These are just some of the key findings the January 2024 InfoChoice Rent Crisis Survey revealed. 

The survey, which asked more than 1,000 Australian renters across all age demographics, found that 70% are in rental stress due to the ongoing rental crisis plaguing the country. 

The impact of high interest rates and property supply shortage has been felt throughout the rental market – with latest data revealing vacancy rates at critical levels and huge demand continuing to outstrip supply, which in turn pushes rental prices up to record highs. 

Renters have been bearing the brunt of Australia’s tough rental market over the past 12 months, pushing them to compete for limited stock and resort to a few lifestyle changes just to afford their rent. 

InfoChoice’s survey found 41.2% of renters have seen their rents rise by 10% over the last year, with more than half admitting that these uncontrollable price hikes “might” drive them to move out. 

This comes as Proptrack data for December shows the number of rental listings is 30.2% below the 10 year average for the month.

Homelessness is a cause for worry

The probability of becoming homeless due to the rental crisis has been a cause of worry for more than half of Aussie renters, most evidently among tenants in Queensland where Domain recorded the longest stretch of rising rents. 

Baby Boomers (born 1946-1964) were the most worried out of any generation about becoming homeless.  

In reality, only 6.6% had experienced eviction in the last 12 months. South Australia had the highest rate of eviction at 7.7%, followed by Victoria and Tasmania. 
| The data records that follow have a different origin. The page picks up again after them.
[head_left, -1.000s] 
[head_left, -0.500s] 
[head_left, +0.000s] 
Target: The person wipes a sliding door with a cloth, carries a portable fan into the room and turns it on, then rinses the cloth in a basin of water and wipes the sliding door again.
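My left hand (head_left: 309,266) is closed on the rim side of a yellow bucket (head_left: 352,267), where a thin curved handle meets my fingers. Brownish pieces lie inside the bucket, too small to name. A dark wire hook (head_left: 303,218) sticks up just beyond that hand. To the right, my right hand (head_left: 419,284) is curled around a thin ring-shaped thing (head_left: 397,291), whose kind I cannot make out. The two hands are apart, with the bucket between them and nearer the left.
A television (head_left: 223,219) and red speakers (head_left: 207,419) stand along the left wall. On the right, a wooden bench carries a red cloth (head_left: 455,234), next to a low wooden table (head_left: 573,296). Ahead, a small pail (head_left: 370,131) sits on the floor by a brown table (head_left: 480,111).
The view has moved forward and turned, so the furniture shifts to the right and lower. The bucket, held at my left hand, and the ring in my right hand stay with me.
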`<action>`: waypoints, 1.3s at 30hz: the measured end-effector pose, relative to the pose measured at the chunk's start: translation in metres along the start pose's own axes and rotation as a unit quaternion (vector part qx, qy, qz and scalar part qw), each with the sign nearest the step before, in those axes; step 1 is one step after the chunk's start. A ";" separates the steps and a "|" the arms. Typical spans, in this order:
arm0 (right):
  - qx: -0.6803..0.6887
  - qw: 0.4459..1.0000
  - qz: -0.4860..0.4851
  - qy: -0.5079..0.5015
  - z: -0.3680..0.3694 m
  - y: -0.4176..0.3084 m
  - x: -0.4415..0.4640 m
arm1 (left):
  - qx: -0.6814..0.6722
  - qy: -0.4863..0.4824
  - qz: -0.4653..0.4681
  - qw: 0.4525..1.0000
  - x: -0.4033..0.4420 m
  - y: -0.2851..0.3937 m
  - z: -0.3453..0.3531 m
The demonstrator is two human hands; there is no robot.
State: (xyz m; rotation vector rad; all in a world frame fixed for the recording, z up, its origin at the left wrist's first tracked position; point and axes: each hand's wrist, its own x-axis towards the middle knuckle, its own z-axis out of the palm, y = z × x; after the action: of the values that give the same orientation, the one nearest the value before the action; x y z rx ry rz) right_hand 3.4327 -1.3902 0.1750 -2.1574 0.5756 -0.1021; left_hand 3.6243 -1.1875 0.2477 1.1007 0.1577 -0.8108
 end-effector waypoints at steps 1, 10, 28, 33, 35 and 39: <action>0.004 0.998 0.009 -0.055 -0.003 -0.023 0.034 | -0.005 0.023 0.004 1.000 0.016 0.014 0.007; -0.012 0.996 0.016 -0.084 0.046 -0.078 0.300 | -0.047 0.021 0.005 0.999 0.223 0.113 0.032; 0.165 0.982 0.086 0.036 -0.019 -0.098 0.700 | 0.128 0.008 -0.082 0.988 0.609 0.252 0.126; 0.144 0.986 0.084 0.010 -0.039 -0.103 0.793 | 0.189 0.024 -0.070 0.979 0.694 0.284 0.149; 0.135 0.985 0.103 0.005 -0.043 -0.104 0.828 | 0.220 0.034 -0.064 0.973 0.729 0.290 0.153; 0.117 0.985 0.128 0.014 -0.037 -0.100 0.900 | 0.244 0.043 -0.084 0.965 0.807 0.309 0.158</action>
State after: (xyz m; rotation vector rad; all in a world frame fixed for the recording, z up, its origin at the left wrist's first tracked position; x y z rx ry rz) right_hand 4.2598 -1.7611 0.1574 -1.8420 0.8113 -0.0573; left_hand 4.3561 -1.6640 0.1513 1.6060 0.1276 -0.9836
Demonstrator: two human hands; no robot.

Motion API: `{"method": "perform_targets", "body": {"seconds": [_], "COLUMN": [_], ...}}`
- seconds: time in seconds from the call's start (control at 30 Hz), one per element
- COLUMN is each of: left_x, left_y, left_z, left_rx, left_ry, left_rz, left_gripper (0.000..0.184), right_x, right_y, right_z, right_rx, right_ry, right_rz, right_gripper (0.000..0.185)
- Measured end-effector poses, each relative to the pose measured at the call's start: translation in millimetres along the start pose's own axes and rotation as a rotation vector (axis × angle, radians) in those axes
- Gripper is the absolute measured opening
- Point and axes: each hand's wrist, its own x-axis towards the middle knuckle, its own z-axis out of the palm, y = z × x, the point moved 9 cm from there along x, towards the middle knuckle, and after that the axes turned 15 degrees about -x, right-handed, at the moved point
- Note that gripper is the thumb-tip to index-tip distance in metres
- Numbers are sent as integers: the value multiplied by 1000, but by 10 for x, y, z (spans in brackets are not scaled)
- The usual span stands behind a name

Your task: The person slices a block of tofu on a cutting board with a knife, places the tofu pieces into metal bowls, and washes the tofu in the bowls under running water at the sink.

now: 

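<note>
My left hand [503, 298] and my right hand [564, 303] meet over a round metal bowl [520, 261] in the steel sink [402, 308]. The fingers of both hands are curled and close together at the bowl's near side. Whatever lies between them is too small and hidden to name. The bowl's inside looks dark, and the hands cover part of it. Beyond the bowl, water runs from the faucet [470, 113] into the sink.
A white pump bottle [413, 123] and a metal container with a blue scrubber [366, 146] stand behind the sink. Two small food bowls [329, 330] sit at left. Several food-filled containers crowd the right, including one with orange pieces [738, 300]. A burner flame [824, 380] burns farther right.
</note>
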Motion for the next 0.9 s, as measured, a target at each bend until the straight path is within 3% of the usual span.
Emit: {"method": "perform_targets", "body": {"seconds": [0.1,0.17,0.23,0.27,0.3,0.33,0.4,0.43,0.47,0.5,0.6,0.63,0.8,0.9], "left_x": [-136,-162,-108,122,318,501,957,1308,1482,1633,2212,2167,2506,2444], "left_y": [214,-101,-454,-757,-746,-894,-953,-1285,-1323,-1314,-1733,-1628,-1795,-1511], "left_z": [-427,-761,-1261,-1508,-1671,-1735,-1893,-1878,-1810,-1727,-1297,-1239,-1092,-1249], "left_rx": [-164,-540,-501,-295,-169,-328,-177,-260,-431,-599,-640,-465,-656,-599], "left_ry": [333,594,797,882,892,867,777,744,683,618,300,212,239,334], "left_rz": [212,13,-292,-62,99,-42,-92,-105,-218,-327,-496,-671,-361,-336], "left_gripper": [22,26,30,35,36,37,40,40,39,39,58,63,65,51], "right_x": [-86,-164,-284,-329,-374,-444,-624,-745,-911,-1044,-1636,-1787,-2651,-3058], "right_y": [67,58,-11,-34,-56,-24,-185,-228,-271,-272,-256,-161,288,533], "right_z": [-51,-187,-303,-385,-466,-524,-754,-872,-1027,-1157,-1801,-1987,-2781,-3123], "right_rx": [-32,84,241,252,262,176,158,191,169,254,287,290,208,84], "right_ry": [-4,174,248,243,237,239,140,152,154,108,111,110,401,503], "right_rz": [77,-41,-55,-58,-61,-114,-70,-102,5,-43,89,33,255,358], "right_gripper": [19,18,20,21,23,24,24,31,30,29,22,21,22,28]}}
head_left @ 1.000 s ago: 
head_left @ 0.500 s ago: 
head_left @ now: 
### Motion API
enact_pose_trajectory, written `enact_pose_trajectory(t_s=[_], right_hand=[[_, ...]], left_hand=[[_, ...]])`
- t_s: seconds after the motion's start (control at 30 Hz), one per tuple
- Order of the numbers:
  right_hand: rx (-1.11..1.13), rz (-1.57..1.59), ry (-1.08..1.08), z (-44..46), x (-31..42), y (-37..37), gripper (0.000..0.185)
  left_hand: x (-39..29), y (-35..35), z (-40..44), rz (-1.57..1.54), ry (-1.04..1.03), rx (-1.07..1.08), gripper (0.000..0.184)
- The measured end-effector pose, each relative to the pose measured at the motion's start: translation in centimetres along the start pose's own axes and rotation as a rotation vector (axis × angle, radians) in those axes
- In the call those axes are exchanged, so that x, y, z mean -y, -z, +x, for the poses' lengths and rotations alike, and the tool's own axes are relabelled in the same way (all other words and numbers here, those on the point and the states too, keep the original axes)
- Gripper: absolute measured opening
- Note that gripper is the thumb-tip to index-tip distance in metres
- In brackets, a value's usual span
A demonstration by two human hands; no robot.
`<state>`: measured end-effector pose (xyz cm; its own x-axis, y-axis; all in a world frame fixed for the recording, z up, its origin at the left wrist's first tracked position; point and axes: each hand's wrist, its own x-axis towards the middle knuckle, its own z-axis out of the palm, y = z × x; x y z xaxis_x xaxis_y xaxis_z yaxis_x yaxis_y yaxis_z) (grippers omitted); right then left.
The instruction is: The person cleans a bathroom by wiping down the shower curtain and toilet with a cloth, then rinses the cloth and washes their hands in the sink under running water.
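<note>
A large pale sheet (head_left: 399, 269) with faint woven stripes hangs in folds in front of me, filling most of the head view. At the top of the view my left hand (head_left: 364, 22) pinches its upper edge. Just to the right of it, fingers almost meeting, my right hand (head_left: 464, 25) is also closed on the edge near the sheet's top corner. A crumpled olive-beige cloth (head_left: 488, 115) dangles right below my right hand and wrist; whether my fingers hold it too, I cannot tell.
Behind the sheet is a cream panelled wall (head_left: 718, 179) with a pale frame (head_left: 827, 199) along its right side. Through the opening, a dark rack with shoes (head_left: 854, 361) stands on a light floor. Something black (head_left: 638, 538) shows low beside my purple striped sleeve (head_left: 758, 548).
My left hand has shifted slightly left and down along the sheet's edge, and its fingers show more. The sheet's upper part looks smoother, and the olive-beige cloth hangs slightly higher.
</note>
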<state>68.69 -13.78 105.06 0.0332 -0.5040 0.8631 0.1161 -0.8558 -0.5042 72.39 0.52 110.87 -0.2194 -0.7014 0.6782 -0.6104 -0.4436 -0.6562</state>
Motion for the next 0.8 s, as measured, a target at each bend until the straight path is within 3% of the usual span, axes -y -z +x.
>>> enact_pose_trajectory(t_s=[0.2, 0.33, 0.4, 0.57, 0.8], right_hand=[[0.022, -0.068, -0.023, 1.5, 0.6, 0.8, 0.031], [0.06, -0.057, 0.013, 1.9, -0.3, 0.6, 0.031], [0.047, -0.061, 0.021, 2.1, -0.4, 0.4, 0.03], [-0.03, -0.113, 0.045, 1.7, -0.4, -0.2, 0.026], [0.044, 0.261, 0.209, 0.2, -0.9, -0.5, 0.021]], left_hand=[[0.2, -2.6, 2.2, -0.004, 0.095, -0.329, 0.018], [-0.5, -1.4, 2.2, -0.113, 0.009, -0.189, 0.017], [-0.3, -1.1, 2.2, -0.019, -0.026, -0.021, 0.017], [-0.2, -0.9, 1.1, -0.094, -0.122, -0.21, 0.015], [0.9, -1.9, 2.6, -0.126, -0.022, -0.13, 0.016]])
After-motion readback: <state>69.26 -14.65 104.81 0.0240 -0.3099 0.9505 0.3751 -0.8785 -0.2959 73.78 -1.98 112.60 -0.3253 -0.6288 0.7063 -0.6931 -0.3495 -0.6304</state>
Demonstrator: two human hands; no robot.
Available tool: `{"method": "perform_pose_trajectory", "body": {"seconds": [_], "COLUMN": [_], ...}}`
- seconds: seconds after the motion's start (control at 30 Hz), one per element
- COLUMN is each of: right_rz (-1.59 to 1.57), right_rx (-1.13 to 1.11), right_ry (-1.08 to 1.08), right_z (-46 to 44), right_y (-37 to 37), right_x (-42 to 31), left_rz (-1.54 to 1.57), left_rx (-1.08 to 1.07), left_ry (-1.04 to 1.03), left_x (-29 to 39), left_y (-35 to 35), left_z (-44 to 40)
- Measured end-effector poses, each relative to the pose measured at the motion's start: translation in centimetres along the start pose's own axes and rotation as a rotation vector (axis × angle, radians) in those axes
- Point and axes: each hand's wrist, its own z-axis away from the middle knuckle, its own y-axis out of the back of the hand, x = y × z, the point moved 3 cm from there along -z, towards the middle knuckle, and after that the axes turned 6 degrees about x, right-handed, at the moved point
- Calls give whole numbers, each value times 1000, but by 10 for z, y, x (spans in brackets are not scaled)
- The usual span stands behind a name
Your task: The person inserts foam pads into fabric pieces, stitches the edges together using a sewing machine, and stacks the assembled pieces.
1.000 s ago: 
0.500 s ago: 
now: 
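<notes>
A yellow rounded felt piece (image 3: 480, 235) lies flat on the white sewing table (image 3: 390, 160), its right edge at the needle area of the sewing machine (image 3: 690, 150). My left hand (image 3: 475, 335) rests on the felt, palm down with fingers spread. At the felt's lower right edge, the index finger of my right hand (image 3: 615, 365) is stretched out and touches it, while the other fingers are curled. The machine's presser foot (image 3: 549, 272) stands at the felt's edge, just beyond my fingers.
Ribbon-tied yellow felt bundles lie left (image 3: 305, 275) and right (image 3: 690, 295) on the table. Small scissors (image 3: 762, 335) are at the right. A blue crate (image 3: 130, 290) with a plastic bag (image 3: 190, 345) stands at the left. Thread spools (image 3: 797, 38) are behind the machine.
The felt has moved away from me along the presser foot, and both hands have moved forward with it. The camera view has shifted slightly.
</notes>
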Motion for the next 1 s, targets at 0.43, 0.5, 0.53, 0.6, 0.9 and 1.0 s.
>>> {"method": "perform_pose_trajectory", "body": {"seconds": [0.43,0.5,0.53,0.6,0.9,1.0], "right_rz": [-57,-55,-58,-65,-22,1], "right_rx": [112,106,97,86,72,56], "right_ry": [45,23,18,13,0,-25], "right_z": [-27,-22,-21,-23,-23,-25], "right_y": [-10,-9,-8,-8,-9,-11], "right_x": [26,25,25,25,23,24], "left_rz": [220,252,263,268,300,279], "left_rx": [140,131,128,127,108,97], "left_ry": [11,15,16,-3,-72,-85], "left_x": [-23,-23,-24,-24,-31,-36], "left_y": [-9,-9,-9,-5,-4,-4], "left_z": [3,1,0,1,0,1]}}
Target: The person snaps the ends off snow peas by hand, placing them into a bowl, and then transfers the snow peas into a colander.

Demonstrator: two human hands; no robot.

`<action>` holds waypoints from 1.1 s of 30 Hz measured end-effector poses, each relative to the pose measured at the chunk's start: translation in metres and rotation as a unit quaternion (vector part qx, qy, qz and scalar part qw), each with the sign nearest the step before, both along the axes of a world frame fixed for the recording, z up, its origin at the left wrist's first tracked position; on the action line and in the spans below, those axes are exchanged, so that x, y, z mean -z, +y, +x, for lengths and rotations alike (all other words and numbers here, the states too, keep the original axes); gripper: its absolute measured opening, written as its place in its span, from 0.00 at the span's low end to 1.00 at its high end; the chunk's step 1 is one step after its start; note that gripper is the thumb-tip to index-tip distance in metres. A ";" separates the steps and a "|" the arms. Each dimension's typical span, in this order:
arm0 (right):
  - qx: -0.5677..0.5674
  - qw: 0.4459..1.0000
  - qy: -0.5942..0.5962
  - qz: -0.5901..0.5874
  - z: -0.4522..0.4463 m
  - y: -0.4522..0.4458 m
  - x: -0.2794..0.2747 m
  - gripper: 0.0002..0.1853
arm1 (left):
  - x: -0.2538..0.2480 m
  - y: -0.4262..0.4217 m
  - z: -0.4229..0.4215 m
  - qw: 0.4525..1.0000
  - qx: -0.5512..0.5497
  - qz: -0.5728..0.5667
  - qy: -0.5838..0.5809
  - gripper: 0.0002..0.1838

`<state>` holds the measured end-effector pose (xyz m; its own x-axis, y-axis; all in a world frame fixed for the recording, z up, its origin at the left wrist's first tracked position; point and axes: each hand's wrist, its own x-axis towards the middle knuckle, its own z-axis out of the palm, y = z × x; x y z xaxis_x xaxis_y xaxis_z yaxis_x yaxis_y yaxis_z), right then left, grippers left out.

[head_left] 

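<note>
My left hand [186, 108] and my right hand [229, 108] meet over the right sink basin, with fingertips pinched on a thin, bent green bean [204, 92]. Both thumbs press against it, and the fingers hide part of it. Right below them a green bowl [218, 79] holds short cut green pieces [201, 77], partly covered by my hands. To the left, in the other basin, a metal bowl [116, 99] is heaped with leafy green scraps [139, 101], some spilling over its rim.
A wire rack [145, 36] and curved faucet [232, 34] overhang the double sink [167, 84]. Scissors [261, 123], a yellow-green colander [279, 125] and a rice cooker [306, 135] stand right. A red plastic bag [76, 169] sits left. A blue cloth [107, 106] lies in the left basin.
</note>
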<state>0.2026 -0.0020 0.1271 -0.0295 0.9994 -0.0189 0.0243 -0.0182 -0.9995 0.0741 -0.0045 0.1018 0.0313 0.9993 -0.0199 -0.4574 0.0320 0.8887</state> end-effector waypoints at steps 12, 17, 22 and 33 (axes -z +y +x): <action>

Desperate times call for desperate measures

Among all age groups, millennial (1981-1996) and Gen Z (1997-2012) renters said moving out from their current residence is on the cards given soaring rent prices. 

But to prevent eviction, more than two-thirds of Aussies had made lifestyle changes.

Reducing other expenses was the most common (53.7%) fix Aussies renters did to keep up with the rising cost of rent. 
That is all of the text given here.